Police are called more in summer, as the temperature goes up, tempers fray and tolerance erodes.

Open windows, which give neighbors a front-row seat to domestic disputes, may also be a factor in increased reports.

But the numbers have held steady over the last decade, with about 15 protection orders issued by Municipal Court each year.

When a call comes in reporting an incident of verbal or physical abuse, an officer will go and document the incident.

“A lot of women don’t want him to go to jail,” Anderson said, “So they call before it gets physical.”

Domestic violence encompasses a spectrum of behavior calculated to control another individual, ranging from verbal abuse and economic control to overt physical and sexual attacks.

Abuse escalates over time, while eroding self-esteem makes seeking help difficult for victims.

“DV is a crime of control,” Holman said. “In the vast majority of cases, it’s a guy who is doing it.”

Holman calls domestic violence “a tough nut to crack” because intervention comes at the tail end of a destructive relationship.

“We’re being reactive,” Holman said, “not preventive.”

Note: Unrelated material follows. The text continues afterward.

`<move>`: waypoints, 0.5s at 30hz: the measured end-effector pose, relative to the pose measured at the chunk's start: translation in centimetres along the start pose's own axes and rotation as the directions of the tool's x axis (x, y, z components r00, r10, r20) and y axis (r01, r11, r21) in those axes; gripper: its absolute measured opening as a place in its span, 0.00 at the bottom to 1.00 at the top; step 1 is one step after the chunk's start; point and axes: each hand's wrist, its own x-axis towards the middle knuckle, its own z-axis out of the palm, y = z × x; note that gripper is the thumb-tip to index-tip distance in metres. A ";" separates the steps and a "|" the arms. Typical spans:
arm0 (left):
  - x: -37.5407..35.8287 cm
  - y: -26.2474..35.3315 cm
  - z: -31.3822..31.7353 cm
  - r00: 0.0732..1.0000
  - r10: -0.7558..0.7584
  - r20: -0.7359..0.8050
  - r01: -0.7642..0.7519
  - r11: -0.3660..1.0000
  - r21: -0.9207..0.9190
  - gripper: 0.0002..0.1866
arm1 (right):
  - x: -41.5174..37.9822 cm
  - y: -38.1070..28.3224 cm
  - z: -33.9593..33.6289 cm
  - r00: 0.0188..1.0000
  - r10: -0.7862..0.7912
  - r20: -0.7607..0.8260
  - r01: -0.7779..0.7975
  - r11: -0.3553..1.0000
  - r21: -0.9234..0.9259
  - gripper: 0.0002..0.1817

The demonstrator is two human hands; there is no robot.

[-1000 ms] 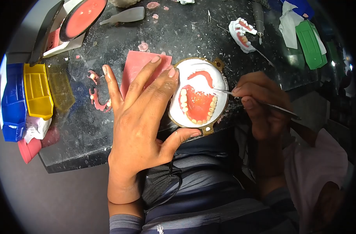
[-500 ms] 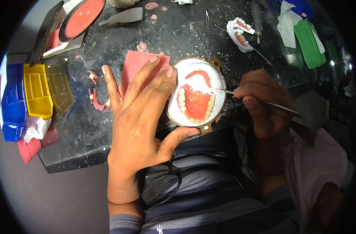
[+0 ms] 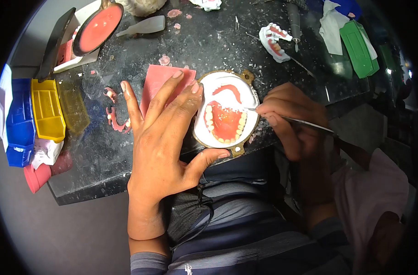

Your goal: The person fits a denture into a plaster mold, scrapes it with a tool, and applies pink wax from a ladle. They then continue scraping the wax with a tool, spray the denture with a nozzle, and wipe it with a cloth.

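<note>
A brass-rimmed flask [image 3: 237, 150] filled with white plaster [image 3: 210, 90] holds a pink denture base with pale teeth [image 3: 225, 121] and a curved pink strip [image 3: 230, 90] above it. My left hand [image 3: 162, 133] is spread, its thumb at the flask's lower edge and its fingertips at the left rim, partly over a pink wax sheet [image 3: 165, 85]. In my right hand [image 3: 296, 117] is a thin metal tool [image 3: 309, 124], pinched between thumb and fingers, its tip at the plaster's right side near the teeth.
Small pink denture frames [image 3: 117, 120] lie left of the wax. Blue [image 3: 20, 121] and yellow trays [image 3: 48, 110] stand far left, a pan of pink material [image 3: 98, 28] upper left. A plaster model [image 3: 275, 43], handpiece [image 3: 294, 20] and green tray [image 3: 359, 49] are at upper right.
My right hand has moved left with the tool, whose tip now sits further over the plaster's right side. The view has shifted slightly; my left hand keeps its place on the flask.
</note>
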 end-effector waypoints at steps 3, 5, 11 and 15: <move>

Victims will find an array of services on the island to deal with domestic abuse.

Kitsap County’s Alternatives to Living In a Violent Environment is one of 15 YWCA-sponsored programs statewide targeting domestic violence.

ALIVE’s local office for the Bainbridge/North Kitsap Domestic Violence Program is housed in Bainbridge’s Municipal Court at Rolling Bay.

The program serves 10-15 Bainbridge residents each month, with one-third of those new clients, according to client advocate and island resident Barbara Saur.

The program offers free services that include emergency shelter; counseling and support groups; referrals to community resources; and a 24-hour hotline.

Saur and colleague Lynn Bruns serve the Bainbridge/North Kitsap area. A “safe house,” its location a closely guarded secret, opened in 1978 accommodates and up to 17 women and children.

Staff members help victims negotiate the legal system, as well.

“We go into court as advocate,” said Charlotte Garrido, executive director of the Bainbridge/North Kitsap branch of ALIVE. “We help the client understand what’s going on. Most of our clients tend to be in shock at that point.”

The bottom line is support for victims who may have been isolated and whose self-esteem is often eroded.

ALIVE, the Kitsap County Consolidated Housing Authority and North Kitsap Rotary have purchased two duplexes in an undisclosed North Kitsap location that will serve as transitional one-year housing for families.

ALIVE may also open a new office in Poulsbo, and Garrido says the off-island location may also serve Bainbridge residents.

“We think there are island people who would like to access the service, just not in their neighborhood,” she said.

Holman is encouraged by the progress in tackling domestic violence.

“All these little responses that are made, every one helps in the big picture,” he said. “The problem is being more seriously addressed. There are laws with teeth in them.”